## EXERCISE DESCRIPTION
All lines holding the string "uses" should be copied from the data below.

## Dataset entries

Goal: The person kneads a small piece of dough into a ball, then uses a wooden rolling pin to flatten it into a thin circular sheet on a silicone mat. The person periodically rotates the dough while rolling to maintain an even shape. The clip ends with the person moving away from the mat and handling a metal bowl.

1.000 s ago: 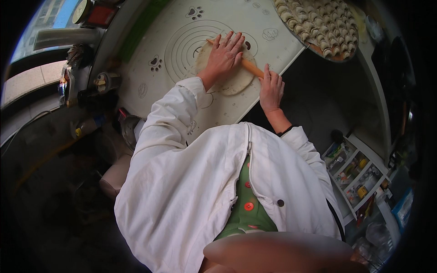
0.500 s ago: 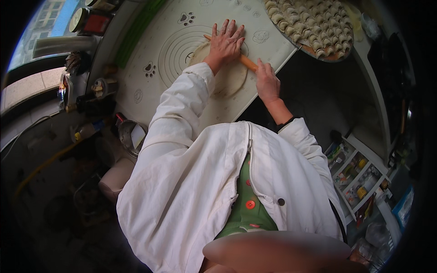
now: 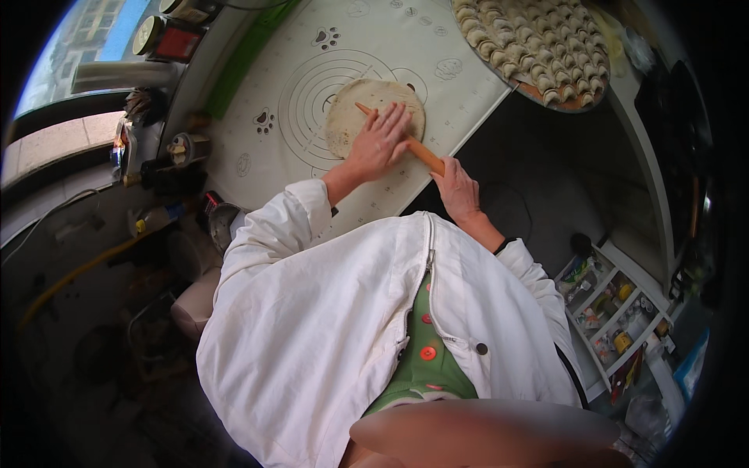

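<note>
A round flat sheet of pale dough [image 3: 343, 125] lies on the white printed mat [image 3: 257, 171]. A tapered wooden rolling pin [image 3: 421, 152] crosses it diagonally. My left hand [image 3: 378, 140] lies on the pin with its fingers stretched out, over the lower part of the dough. My right hand [image 3: 456, 187] grips the pin's lower right end, just beyond the mat's edge. Both forearms reach up in white sleeves.
A round board of several dumplings [image 3: 530, 39] sits at upper right. Jars [image 3: 164, 39] line the windowsill at upper left. A metal bowl [image 3: 224, 220] is left of my arm. An open compartmented drawer [image 3: 616, 312] stands at lower right.
Both hands and the rolling pin have moved down toward my body, leaving more of the dough's upper part uncovered. My left hand still lies flat on the pin; my right still grips it.
</note>
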The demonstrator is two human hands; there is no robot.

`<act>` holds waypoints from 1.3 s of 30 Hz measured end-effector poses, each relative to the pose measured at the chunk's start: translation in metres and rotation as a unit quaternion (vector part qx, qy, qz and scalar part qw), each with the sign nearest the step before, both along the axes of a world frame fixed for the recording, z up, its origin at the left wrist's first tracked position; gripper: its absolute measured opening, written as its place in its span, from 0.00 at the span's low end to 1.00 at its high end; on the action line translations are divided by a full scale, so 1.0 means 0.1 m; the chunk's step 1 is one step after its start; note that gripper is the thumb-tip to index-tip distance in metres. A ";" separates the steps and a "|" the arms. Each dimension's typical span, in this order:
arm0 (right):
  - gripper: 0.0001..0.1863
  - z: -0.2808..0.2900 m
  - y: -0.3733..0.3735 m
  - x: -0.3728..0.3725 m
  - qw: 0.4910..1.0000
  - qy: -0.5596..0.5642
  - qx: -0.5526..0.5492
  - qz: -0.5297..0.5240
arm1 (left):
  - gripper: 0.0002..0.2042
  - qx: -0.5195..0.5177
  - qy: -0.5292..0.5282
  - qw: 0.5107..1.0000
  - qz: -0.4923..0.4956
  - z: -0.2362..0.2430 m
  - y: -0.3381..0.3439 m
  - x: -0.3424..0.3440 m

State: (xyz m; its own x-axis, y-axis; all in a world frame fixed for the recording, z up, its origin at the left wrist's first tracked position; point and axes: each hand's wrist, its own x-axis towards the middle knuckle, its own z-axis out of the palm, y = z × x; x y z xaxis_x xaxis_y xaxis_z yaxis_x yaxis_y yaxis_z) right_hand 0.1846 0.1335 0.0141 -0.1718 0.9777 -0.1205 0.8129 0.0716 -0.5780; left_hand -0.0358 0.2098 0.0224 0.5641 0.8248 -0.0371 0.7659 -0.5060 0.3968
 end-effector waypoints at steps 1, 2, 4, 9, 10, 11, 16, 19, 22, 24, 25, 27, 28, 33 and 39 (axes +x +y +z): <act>0.20 -0.04 -0.02 0.03 0.997 -0.016 0.073 0.012 | 0.30 0.028 -0.034 0.999 0.010 -0.02 -0.09 0.02; 0.21 -0.06 -0.03 0.06 0.993 -0.045 0.106 0.018 | 0.31 0.025 -0.036 0.999 0.024 -0.05 -0.16 0.08; 0.22 -0.10 0.02 0.11 0.985 -0.080 0.149 0.022 | 0.32 0.036 -0.030 0.998 0.035 -0.11 -0.14 0.20; 0.24 -0.13 0.31 0.25 0.978 -0.087 0.187 0.007 | 0.33 0.118 -0.046 0.990 0.068 -0.29 0.53 0.64; 0.23 -0.11 0.37 0.26 0.978 -0.085 0.190 0.003 | 0.33 0.111 -0.033 0.990 0.075 -0.30 0.62 0.72; 0.19 -0.09 0.43 0.28 0.984 -0.088 0.157 -0.006 | 0.33 0.116 -0.029 0.989 0.083 -0.29 0.71 0.79; 0.11 0.23 0.81 0.40 0.990 -0.021 0.136 0.007 | 0.29 -0.005 -0.146 0.980 0.137 0.02 0.93 0.73; 0.11 0.30 1.03 0.23 0.970 -0.016 0.218 0.110 | 0.25 0.089 -0.075 0.985 0.124 0.16 0.72 0.21; 0.16 0.15 1.25 -0.08 0.970 -0.016 0.214 0.113 | 0.24 0.066 -0.019 0.980 0.184 0.11 0.42 -0.32; 0.19 0.03 1.33 -0.16 0.972 -0.075 0.191 0.111 | 0.26 0.016 0.018 0.978 0.208 0.01 0.37 -0.54; 0.21 -0.02 1.36 -0.20 0.976 -0.121 0.150 0.101 | 0.27 0.062 -0.011 0.976 0.207 -0.05 0.38 -0.58; 0.23 -0.12 1.45 -0.25 0.953 -0.109 0.273 0.067 | 0.30 0.066 -0.027 0.972 0.224 -0.17 0.39 -0.57; 0.24 -0.15 1.50 -0.27 0.939 -0.103 0.324 0.046 | 0.31 0.079 -0.027 0.967 0.240 -0.21 0.43 -0.54; 0.23 -0.27 2.01 -0.36 0.938 -0.124 0.320 0.046 | 0.34 0.109 0.016 0.943 0.315 -0.30 0.79 -0.39; 0.23 -0.25 2.24 -0.40 0.948 -0.099 0.294 0.070 | 0.35 0.110 0.038 0.929 0.351 -0.37 1.03 -0.38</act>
State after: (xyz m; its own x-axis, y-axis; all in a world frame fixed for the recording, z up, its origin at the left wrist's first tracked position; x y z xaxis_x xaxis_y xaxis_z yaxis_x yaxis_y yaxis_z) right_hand 0.1445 0.3579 -0.0104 -0.3351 0.8551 0.3957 0.8602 0.4490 -0.2417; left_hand -0.0734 0.3130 -0.0145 -0.1130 0.9811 0.1572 0.9595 0.0667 0.2737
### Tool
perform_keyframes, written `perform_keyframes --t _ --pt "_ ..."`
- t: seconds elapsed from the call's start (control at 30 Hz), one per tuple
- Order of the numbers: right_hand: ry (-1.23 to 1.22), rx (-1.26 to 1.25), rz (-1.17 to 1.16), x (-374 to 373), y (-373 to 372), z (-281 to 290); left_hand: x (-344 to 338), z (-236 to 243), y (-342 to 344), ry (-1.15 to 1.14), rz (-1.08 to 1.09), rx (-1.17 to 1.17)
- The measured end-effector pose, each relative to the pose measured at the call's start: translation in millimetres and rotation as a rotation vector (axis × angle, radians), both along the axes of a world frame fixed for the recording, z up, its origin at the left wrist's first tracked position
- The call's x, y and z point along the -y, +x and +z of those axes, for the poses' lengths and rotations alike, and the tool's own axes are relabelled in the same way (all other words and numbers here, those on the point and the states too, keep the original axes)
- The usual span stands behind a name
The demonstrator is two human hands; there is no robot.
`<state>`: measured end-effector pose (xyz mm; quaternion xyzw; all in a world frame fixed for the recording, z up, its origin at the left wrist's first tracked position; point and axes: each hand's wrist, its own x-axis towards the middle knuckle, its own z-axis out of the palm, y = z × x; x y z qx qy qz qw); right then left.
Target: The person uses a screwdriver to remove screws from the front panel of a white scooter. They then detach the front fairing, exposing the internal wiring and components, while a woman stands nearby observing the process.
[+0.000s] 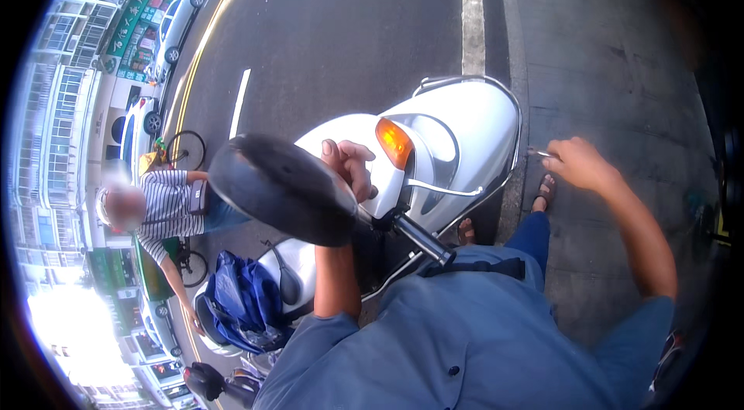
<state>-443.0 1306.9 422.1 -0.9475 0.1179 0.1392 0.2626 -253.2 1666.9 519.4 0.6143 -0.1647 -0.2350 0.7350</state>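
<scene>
a dark asphalt roadway (333, 22) occupies the upper centre of the view. a broad white edge line (473, 15) runs along its right side, near a grey paved walkway (612, 77). a short white lane mark (241, 104) lies left of centre; a double yellow line (203, 39) runs farther left. beyond it, a row of cars (174, 32) lines the far side, in front of pale multi-storey buildings (70, 100) and a green signboard (136, 11). a person (163, 201) in a striped shirt stands at left, with a small pouch (197, 198) at the waist and a bicycle (204, 148) behind.

White scooter (477, 119), right hand (579, 164) holding small object (542, 153)
</scene>
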Motion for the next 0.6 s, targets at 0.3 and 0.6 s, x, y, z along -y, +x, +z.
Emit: perform_keyframes --t 0.3,0.6 --pt "0.205 0.493 0.375 -75.2 89.8 41.5 -9.6 -4.2 2.9 -0.006 -0.015 0.073" --pt "0.049 0.505 0.685 -142.9 149.8 51.1 -8.4 -1.9 4.8 0.038 -0.005 0.092"
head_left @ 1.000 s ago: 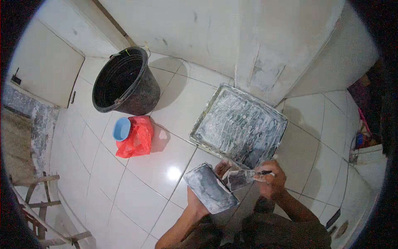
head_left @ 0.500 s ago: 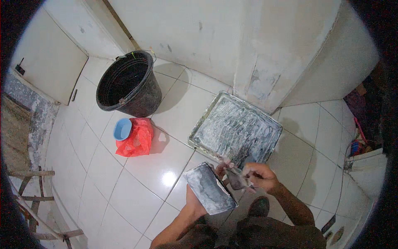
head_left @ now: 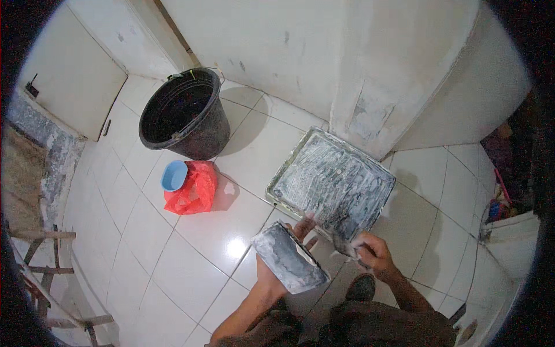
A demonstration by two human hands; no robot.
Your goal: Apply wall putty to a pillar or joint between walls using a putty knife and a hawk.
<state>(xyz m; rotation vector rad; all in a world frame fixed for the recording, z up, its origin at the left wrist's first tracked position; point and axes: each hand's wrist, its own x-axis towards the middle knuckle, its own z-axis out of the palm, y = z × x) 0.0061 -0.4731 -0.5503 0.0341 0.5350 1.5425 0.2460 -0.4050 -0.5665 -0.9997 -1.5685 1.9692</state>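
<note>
My left hand (head_left: 269, 276) grips a wide, flat rectangular blade (head_left: 289, 255) smeared with pale paste, with fingers curled behind it. My right hand (head_left: 376, 257) holds a smaller putty knife (head_left: 346, 242), blurred by motion, just right of the wide blade and over the near edge of a square tray. This tray (head_left: 329, 176) lies on the tiles against the wall corner, coated with streaky white and grey residue.
A black bucket (head_left: 202, 136) stands at upper left. Below it, a blue container (head_left: 173, 176) sits by a red plastic bag (head_left: 191, 196). A wooden ladder-like frame (head_left: 43, 270) is at the left edge, a door (head_left: 72, 81) at upper left, assorted items (head_left: 500, 208) at the right.
My right hand and putty knife moved down from the first frame, then slightly right since the middle one. The wide blade in my left hand has shifted slightly up and left.
</note>
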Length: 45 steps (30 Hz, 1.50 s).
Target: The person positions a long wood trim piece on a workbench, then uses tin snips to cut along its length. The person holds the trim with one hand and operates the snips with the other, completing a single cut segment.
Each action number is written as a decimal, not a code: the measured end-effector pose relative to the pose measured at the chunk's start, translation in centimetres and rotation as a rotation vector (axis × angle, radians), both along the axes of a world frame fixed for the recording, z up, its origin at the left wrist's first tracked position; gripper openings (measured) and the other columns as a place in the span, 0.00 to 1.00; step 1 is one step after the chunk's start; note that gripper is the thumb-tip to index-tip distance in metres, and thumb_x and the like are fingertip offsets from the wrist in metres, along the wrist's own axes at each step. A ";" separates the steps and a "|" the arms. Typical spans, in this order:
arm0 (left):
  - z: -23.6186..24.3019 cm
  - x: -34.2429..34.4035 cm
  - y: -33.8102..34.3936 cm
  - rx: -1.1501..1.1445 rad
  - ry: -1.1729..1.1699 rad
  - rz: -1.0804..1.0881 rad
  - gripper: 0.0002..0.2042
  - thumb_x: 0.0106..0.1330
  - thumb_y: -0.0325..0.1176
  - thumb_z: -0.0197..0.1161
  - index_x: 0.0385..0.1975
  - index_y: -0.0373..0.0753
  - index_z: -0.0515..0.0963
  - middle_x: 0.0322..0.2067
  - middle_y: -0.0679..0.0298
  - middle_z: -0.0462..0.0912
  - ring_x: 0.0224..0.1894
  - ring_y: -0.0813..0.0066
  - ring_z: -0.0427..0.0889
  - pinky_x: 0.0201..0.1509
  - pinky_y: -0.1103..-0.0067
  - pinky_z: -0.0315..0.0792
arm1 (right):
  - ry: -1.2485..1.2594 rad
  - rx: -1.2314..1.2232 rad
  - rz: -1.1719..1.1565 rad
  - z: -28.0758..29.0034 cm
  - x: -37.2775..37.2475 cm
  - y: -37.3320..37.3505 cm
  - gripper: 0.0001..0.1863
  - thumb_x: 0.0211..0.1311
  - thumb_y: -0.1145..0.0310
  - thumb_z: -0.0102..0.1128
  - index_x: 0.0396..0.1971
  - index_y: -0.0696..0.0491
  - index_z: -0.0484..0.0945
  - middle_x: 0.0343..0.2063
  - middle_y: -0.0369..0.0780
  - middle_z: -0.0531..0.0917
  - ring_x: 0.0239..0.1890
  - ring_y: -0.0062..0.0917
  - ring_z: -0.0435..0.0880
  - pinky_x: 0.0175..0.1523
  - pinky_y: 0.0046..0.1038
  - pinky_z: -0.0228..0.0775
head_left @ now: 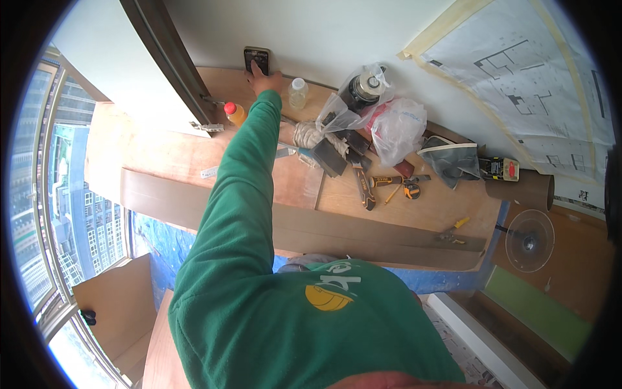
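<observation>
My left hand [262,81] reaches to a dark phone [258,55] upright against the white wall, one finger stretched onto its screen, the others apart near its lower edge. Just below and left stands a bottle with a red cap and orange contents [237,116]. To its right is a clear bottle with a white lid [298,96]. A dark flask in a plastic bag [363,91] stands further right, beside a crumpled cloth bundle [304,134]. My right hand is not in view.
A plywood worktop [343,191] bears dark blocks, orange-handled tools [365,188], a tape measure [411,190], pliers [453,233], bags and a brown strip [389,231]. Taped drawings [518,78] hang right. Windows [39,181] are left, a board [116,311] below.
</observation>
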State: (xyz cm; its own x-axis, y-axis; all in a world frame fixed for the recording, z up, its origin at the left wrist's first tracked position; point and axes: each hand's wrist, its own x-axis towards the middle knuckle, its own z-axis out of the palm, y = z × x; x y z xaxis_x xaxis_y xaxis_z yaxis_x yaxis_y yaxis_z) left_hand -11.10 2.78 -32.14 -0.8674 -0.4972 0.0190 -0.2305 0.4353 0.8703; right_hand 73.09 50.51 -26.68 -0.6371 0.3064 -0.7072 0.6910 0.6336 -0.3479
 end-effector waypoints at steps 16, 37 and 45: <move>0.8 -1.4 -0.1 0.010 -0.002 -0.010 0.49 0.50 0.41 0.68 0.77 0.48 0.54 0.75 0.33 0.45 0.75 0.32 0.51 0.78 0.55 0.53 | -0.082 0.018 -0.150 -0.8 -1.6 -1.1 0.28 0.69 0.48 0.62 0.57 0.57 0.78 0.51 0.48 0.84 0.48 0.40 0.85 0.56 0.37 0.77; 1.4 7.0 1.1 0.134 0.196 -0.125 0.36 0.62 0.34 0.59 0.71 0.27 0.59 0.73 0.39 0.57 0.76 0.49 0.56 0.78 0.68 0.52 | 0.094 0.018 0.005 -2.7 -2.1 -1.4 0.25 0.70 0.54 0.63 0.53 0.61 0.79 0.52 0.51 0.83 0.49 0.40 0.86 0.57 0.38 0.77; 5.4 27.3 3.3 0.366 -0.103 -0.292 0.21 0.80 0.43 0.50 0.49 0.26 0.78 0.38 0.52 0.86 0.52 0.62 0.82 0.60 0.71 0.72 | -0.002 -0.058 -0.244 3.0 -5.8 -6.2 0.15 0.62 0.60 0.67 0.36 0.59 0.85 0.32 0.48 0.88 0.37 0.38 0.88 0.47 0.36 0.80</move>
State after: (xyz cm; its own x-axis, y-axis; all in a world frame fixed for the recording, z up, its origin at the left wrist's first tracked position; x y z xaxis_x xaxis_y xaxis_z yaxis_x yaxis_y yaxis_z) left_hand 16.16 6.03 -26.72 -0.9600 -0.1907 -0.2051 -0.2372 0.1641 0.9575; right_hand 67.25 44.26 -23.66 -0.5478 0.4096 -0.7295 0.8217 0.4271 -0.3773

## RESPONSE TO THE TASK
Goal: The person kneads a small piece of dough into a ball, then uses a wooden rolling pin to flatten it into a thin circular sheet on a silicone mat. The person periodically rotates the dough while rolling to maintain an even shape. The clip ends with the person moving away from the mat and handling a metal bowl.
Target: The person uses a screwdriver to remove screws from the front panel of a white scooter. They then detach the front fairing, exposing the internal wiring and components, while a woman stands nearby observing the process.
Target: The person positions a long wood trim piece on a workbench, then uses tin snips to cut along its length. The person holds the trim with one hand and operates the snips with the other, completing a single cut segment.

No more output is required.